U.K. Election Updates: Victorious Johnson Vows to Finish Brexit - The New York Times

Image
Credit...Andrew Testa for The New York Times

With all but handful of districts declared on Friday morning, Prime Minister Boris Johnson’s Conservatives had won 359 seats and the BBC projected they would end up with 363 — 46 more than they won in the last election, in 2017.

The victory is the party’s biggest since Margaret Thatcher captured a third term in 1987 — “literally before many of you were born,” Mr. Johnson told supporters Friday morning. It gives him a comfortable majority in the 650-seat House of Commons.

“We did it,” he said. “We smashed it, didn’t we?”

Jeremy Corbyn’s Labour Party had to reach even farther back to find a more extreme result. It won 203 seats, down 59 from the previous vote, in its worst showing since 1935. It had not suffered a similar drubbing since 1983, when it took 209 seats.

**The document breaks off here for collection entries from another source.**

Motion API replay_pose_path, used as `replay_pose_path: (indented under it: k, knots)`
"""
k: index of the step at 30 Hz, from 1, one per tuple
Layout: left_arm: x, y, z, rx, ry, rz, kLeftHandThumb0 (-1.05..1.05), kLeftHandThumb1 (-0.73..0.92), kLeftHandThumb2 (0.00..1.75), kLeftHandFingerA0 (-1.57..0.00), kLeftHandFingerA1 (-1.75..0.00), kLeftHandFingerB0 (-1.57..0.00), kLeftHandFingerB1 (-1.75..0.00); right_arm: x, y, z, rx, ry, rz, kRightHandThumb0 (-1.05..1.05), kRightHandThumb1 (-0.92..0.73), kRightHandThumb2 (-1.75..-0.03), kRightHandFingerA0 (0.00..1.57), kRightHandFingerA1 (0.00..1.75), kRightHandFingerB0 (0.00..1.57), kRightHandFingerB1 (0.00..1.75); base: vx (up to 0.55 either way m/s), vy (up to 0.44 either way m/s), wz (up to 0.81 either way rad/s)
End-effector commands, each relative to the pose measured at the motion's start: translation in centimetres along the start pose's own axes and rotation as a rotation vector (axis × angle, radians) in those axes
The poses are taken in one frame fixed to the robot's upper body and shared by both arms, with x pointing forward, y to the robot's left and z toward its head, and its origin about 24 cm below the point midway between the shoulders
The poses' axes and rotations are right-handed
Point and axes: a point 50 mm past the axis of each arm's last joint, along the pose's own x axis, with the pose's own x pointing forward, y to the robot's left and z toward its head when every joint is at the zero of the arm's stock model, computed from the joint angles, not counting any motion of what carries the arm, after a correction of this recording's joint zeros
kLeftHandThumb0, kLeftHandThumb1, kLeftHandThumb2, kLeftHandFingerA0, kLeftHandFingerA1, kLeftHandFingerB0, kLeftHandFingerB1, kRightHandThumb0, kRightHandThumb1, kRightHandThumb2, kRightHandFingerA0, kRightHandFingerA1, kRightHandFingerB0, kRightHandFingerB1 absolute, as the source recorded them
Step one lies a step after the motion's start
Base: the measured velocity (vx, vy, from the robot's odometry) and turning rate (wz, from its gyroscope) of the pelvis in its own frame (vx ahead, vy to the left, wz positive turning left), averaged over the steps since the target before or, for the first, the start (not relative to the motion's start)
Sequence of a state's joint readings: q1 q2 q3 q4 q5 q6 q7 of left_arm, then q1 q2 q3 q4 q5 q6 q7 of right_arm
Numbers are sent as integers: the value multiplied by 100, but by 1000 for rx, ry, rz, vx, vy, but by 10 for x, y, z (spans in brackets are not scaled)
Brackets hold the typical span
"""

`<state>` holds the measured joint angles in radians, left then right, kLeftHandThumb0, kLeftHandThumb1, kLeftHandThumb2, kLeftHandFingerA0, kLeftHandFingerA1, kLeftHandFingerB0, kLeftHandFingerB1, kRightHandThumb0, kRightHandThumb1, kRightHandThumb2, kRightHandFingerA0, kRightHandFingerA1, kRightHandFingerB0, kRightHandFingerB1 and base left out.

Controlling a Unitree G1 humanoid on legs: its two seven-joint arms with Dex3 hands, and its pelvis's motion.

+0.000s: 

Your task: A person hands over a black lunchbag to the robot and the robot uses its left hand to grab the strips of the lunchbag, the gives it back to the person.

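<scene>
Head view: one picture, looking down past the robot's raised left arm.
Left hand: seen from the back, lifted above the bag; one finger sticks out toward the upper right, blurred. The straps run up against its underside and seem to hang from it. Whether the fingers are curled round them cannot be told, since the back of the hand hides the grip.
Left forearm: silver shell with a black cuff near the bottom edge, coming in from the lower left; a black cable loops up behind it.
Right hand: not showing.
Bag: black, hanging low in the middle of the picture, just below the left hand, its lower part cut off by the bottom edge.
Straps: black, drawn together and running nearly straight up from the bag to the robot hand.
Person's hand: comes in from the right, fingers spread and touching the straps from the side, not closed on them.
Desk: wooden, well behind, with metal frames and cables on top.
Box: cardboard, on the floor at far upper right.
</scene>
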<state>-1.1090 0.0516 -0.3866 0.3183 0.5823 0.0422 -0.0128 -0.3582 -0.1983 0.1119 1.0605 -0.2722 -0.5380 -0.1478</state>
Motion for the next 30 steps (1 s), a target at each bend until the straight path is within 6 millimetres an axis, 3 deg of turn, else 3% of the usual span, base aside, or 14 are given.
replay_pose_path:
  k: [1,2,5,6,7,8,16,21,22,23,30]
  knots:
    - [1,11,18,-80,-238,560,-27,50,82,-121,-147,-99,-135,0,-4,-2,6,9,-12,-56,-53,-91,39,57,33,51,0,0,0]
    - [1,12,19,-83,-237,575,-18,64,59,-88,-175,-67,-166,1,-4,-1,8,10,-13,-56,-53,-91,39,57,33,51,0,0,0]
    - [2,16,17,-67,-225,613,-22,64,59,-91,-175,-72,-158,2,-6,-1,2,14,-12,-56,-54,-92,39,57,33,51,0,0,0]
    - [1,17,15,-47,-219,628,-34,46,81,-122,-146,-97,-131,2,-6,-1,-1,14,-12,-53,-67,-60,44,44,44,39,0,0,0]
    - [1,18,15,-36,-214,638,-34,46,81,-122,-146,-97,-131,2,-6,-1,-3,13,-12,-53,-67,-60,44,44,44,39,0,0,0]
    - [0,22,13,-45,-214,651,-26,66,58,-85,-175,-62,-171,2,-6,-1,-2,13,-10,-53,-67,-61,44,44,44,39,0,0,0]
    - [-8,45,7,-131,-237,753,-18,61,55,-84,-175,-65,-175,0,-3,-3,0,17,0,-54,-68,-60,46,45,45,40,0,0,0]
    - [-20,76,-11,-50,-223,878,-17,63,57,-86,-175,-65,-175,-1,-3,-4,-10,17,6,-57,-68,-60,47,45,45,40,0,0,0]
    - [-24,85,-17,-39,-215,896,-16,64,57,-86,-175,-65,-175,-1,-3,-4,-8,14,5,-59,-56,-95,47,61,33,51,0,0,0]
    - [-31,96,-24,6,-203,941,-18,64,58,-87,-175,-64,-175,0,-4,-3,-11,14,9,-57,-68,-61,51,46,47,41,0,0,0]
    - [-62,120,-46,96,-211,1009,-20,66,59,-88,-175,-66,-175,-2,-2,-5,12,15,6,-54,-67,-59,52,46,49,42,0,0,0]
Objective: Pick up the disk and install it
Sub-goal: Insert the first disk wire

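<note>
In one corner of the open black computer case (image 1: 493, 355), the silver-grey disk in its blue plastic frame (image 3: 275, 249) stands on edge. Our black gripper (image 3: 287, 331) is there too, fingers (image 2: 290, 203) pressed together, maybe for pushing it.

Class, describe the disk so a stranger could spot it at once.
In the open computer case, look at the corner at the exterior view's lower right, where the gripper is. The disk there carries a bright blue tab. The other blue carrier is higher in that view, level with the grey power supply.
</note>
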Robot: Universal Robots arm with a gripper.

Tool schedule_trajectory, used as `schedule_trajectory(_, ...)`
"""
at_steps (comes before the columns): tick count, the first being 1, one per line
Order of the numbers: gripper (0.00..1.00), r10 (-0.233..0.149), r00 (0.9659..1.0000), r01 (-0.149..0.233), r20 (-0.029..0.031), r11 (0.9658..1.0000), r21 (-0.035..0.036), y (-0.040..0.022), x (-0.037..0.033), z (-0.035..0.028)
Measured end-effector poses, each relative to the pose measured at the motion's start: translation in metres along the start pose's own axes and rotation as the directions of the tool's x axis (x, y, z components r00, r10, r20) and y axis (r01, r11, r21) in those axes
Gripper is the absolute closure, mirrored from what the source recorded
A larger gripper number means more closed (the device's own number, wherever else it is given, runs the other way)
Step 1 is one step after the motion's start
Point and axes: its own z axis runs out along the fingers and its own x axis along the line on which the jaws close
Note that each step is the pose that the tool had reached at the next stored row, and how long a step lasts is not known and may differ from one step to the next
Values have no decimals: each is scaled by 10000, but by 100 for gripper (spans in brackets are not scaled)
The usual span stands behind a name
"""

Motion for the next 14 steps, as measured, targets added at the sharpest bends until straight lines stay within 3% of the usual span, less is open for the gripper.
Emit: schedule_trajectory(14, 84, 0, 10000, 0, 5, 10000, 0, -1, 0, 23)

The Scottish National Party captured 48 of Scotland’s 59 seats, a gain of 13. The Liberal Democrats, who were hoping to ride an anti-Brexit stance back to prominence, won just 11 seats, one less than in 2017.

The Conservatives collected 43.6 percent of the popular vote, to 32.3 percent for Labour. That 11.3 percentage point margin was also the largest for the Tories since 1987 — a dramatic shift from 2017, when Labour lost the popular vote by just 2.4 percent.

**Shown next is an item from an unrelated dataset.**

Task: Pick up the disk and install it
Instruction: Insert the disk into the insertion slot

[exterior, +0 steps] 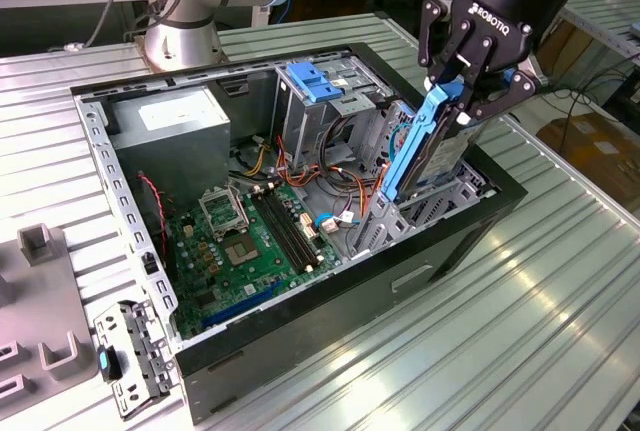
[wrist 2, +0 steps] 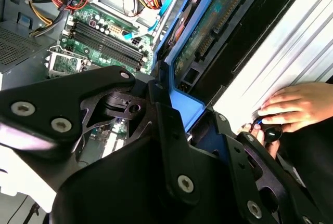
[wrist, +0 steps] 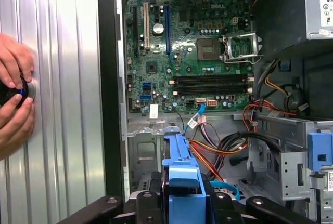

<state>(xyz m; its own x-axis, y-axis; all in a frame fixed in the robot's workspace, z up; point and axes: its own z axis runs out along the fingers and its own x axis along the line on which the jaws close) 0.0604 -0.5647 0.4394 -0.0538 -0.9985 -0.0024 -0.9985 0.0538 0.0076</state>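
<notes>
Item held: flat rectangular dark grey metal disk (exterior: 446, 156) with blue plastic side rails, on edge, tilted, lower end in drive bay at corner of open black computer case (exterior: 330, 301), near green motherboard (exterior: 250, 241). Black two-fingered gripper (exterior: 455, 101): jaws pinched disk's upper end. Person's hand (wrist: 13, 122) lay on ribbed metal table (exterior: 520, 331) beside case.

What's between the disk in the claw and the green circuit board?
Loose orange, red and black cables lie between the disk and the board, in the first wrist view.
</notes>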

Speaking to his constituents in Uxbridge early Friday morning, Prime Minister Boris Johnson said that the election results appeared to have given his government “a powerful new mandate to get Brexit done.”

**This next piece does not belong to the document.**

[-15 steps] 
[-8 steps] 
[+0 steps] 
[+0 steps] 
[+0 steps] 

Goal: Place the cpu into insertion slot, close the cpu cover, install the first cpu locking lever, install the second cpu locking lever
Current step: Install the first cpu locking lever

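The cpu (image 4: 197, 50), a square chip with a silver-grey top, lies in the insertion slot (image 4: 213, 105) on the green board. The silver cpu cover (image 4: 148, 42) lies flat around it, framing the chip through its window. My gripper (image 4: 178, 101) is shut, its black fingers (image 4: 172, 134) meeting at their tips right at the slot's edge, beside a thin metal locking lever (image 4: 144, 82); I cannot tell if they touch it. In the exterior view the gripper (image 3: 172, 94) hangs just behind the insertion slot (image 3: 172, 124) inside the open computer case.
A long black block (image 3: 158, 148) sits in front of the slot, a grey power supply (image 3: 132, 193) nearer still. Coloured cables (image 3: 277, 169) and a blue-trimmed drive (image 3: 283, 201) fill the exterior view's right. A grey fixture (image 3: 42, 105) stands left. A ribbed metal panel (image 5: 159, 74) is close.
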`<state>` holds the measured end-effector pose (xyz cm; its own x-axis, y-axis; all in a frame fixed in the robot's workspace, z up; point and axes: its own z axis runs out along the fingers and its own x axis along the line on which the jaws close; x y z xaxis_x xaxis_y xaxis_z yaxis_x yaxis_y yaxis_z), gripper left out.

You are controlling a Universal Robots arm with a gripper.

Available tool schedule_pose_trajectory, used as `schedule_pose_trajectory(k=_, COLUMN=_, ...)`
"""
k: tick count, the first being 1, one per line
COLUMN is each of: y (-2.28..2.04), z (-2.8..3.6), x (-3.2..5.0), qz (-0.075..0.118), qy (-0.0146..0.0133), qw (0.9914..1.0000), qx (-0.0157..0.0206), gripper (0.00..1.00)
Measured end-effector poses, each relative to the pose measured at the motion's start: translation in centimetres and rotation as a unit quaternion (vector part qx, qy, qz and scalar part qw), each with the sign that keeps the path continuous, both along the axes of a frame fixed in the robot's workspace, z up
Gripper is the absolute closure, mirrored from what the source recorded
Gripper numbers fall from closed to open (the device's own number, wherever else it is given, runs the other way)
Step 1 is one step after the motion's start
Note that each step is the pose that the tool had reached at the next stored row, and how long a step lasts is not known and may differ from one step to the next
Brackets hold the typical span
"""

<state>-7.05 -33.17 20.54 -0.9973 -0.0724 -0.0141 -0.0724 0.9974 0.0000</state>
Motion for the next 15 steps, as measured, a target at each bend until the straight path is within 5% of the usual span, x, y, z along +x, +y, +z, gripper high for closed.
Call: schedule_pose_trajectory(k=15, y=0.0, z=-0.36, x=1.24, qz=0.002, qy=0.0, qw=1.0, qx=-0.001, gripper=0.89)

Later in the morning, he told supporters, “we put an end to all those miserable threats of a second referendum” that might have reversed the results of the 2016 vote on Brexit.

“We will get Brexit done on time on the 31st of January — no ifs, no buts, no maybes,” he added.

He also promised that his government would spend more at home after a decade of austerity under Conservative governments — in particular on Britain’s National Health Service, known commonly as the N.H.S., a cherished program whose conditions have deteriorated.

Mr. Johnson said that he would seek “to unite this country and to take it forward and to focus on the priorities of the British people, and above all on the N.H.S.”

As hospital beds have overflowed, waiting times have gone up and vacancies have gone unfilled, many Britons have grown fearful that the health service could be privatized or otherwise overhauled — for instance by a trade deal with the United States that could drive up drug prices. (President Trump, tweeting congratulations on Friday morning, said Britain could “strike a massive new Trade Deal” after Brexit.)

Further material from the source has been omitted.